How much VRAM does Waypoint 1.5 need?

About 12 GB — the minimum this recipe targets.

How hard is this setup?

Intermediate — follow the steps above.

Waypoint 1.5 on RTX 4090: Real-Time Interactive World Model at 720p

What You'll Build

A local install of Waypoint 1.5 — Overworld's 1.2B-parameter real-time interactive video world model — running 720p generation driven by keyboard and mouse input on an RTX 4090. Waypoint is a "real-time interactive video world model" — the controller loop (button presses, mouse deltas) is part of the inference loop, not a post-hoc edit.

Hardware data: RTX 4090 (24GB VRAM) · 720p target resolution · See benchmark data

ℹ️ Not an image-to-3D-mesh model.
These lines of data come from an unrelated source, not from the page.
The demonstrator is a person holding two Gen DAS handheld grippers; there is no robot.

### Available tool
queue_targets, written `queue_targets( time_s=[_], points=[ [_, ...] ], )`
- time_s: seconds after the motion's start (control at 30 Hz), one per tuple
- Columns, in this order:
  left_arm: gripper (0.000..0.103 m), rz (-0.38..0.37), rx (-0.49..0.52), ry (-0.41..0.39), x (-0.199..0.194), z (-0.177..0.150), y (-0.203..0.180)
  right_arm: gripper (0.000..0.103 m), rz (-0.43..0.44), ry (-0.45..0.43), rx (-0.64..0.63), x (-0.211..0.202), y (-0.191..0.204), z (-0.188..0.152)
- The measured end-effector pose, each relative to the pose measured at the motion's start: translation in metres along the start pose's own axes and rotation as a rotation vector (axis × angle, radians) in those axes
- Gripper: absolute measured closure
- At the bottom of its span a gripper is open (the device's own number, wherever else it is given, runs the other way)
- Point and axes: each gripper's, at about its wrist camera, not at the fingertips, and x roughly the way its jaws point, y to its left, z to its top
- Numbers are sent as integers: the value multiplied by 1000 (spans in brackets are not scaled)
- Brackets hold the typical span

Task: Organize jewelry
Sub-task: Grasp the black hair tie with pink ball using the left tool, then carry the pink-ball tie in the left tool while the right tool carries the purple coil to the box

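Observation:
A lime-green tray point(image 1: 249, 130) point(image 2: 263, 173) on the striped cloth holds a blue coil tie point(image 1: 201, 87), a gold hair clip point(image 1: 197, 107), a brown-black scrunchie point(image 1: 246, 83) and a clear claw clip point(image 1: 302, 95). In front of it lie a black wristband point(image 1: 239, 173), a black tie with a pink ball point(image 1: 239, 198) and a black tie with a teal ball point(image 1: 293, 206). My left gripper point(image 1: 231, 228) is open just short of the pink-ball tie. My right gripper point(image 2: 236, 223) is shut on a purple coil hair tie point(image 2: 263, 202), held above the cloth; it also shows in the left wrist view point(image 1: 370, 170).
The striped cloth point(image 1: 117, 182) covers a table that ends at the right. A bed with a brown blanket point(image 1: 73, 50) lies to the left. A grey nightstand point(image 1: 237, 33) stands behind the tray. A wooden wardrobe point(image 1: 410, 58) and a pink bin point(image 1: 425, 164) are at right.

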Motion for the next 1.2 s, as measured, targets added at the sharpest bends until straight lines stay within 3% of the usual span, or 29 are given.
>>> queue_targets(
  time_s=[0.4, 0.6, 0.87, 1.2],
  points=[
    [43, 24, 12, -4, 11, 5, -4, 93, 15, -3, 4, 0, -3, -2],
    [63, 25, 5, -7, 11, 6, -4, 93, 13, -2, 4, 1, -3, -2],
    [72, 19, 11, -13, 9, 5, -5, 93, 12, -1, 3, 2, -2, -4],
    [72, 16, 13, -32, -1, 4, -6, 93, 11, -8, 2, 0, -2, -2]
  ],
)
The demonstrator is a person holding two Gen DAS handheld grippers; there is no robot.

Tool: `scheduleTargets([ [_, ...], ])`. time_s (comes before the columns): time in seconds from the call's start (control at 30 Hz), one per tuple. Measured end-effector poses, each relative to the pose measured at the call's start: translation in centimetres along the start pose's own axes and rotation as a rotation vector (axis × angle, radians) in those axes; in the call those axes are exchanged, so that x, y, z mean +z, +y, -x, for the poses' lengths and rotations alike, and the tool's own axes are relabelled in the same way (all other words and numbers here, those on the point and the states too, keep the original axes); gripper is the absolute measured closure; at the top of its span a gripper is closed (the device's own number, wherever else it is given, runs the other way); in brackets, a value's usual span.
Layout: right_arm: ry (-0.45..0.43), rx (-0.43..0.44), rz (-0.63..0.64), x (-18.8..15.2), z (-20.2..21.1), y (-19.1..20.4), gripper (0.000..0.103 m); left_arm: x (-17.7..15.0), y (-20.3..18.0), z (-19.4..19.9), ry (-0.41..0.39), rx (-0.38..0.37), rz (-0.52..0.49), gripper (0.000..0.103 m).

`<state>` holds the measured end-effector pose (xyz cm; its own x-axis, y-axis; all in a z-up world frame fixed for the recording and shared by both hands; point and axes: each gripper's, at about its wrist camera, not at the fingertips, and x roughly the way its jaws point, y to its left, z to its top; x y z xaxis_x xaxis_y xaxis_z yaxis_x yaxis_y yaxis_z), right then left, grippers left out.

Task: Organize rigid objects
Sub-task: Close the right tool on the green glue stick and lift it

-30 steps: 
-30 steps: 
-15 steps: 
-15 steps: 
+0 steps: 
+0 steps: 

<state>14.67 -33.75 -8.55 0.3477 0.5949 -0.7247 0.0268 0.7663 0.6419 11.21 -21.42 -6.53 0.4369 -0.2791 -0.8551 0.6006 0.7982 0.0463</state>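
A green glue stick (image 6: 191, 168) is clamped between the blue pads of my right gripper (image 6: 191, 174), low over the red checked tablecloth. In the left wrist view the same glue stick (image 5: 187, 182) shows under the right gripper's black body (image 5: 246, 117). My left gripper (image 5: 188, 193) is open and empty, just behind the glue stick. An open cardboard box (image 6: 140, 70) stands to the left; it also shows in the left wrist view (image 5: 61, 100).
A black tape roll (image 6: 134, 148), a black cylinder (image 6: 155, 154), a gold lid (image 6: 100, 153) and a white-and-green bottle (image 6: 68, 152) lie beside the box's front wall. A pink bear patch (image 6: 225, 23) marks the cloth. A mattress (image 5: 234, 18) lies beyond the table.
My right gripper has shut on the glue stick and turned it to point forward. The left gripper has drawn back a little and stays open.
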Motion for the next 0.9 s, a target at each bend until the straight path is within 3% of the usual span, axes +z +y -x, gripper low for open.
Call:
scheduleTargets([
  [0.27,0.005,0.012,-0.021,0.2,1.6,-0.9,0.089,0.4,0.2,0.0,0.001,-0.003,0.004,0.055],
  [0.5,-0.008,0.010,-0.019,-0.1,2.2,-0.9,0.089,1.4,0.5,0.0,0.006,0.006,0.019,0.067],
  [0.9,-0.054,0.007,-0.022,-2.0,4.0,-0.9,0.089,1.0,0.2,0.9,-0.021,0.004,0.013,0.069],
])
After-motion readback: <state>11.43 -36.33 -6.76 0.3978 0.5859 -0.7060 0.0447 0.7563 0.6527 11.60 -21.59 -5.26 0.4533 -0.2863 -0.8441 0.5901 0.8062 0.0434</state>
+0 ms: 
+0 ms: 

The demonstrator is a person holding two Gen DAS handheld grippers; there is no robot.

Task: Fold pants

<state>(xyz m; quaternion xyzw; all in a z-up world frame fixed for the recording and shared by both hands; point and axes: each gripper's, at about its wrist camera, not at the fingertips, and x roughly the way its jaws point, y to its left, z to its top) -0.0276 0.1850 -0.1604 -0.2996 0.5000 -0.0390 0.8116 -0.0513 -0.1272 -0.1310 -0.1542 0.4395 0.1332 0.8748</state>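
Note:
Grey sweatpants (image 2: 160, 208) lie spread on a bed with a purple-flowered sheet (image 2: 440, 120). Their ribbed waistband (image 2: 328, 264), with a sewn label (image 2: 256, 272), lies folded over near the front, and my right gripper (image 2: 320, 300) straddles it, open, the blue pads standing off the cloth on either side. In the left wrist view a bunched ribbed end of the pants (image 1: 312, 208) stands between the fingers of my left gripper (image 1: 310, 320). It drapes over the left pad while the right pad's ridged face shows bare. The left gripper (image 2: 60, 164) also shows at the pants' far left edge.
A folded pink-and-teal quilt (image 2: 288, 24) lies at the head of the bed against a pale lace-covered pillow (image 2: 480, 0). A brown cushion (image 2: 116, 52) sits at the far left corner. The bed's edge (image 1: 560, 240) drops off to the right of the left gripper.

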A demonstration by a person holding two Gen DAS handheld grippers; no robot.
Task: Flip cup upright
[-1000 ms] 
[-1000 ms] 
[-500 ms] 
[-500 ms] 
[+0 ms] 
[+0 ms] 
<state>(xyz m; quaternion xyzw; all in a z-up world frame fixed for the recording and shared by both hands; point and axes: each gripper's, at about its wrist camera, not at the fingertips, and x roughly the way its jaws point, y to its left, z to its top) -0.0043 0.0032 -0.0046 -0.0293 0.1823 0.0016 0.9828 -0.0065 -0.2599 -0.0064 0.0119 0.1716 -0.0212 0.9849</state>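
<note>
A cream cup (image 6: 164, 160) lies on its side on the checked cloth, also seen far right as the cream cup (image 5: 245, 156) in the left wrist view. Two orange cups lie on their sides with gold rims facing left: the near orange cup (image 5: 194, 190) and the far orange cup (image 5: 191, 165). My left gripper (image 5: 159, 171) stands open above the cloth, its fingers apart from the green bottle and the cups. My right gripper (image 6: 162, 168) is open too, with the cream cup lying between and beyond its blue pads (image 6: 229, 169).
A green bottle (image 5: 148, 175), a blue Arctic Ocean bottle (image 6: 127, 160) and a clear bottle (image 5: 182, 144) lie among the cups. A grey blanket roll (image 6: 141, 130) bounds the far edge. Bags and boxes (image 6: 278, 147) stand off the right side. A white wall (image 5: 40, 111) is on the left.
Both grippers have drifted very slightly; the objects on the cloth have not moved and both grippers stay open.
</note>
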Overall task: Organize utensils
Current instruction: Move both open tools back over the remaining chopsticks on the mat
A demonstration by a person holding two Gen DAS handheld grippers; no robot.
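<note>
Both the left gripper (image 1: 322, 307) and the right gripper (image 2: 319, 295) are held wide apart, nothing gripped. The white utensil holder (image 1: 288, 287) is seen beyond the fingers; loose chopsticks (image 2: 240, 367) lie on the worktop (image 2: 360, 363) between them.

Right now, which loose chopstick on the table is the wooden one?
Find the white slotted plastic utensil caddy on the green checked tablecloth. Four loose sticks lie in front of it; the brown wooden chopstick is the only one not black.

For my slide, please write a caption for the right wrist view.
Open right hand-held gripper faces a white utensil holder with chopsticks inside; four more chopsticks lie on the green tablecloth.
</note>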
Despite being grouped in our 3d vertical (which spans both classical mesh-output models like TRELLIS / Hunyuan3D and the newer generative-worlds class), Waypoint 1.5 does not produce .obj / .glb / .ply mesh files. It produces an interactive video stream conditioned on live controller inputs, with success measured in frames-per-second and rollout coherence rather than mesh topology. If you need a mesh output, see TRELLIS or Hunyuan3D-2 on this GPU instead.

Variant note: The Waypoint 1.5 family ships two tiers: a 720p model for "desktop RTX 30 series through RTX 50 series cards" (this recipe) and a 360P fork for laptop GPUs and Apple Silicon. The RTX 4090 is a desktop Ada Lovelace card, so the 720p 1B checkpoint is the right target.

Requirements

Component	Minimum	Tested
GPU	NVIDIA RTX 30-series or later desktop card	RTX 4090 (24GB) — pair not yet benchmarked, see /check/
VRAM	Not stated in the model card; the 1.2B BF16 weights are ~11.18 GB on disk per the HF tree API (3.72 GB fused `model.safetensors` + 7.44 GB modular `transformer/diffusion_pytorch_model.safetensors` + 22.76 MB VAE), so the 24 GB envelope of a 4090 has ample headroom even before quantization	24GB
RAM	16GB system RAM	—
Storage	~12 GB for BF16 safetensors + caches	—
Software	Python 3.10+, PyTorch with CUDA + BF16, HuggingFace `diffusers` (or `world_engine`)	—

The official Waypoint-1.5-1B model card does not publish an explicit VRAM number. It does explicitly support "Desktop RTX 30 Series and later" and publishes a headline performance table with the 1B BF16 model running 720p at 56 FPS on an RTX 5090 (unquantized, 4-step) and 30 FPS on an RTX 3090 (w8a8 quantized, 4-step). The RTX 4090 — Ada Lovelace (sm_89), 24 GB, ~1008 GB/s memory bandwidth — sits squarely inside the supported envelope between those two reference points. The 24 GB VRAM matches a 5090 and is well above the 11.18 GB on-disk BF16 footprint.

Installation

Two paths cover the canonical entry points the Overworld team documents:

Path A — `world_engine` (recommended for interactive use)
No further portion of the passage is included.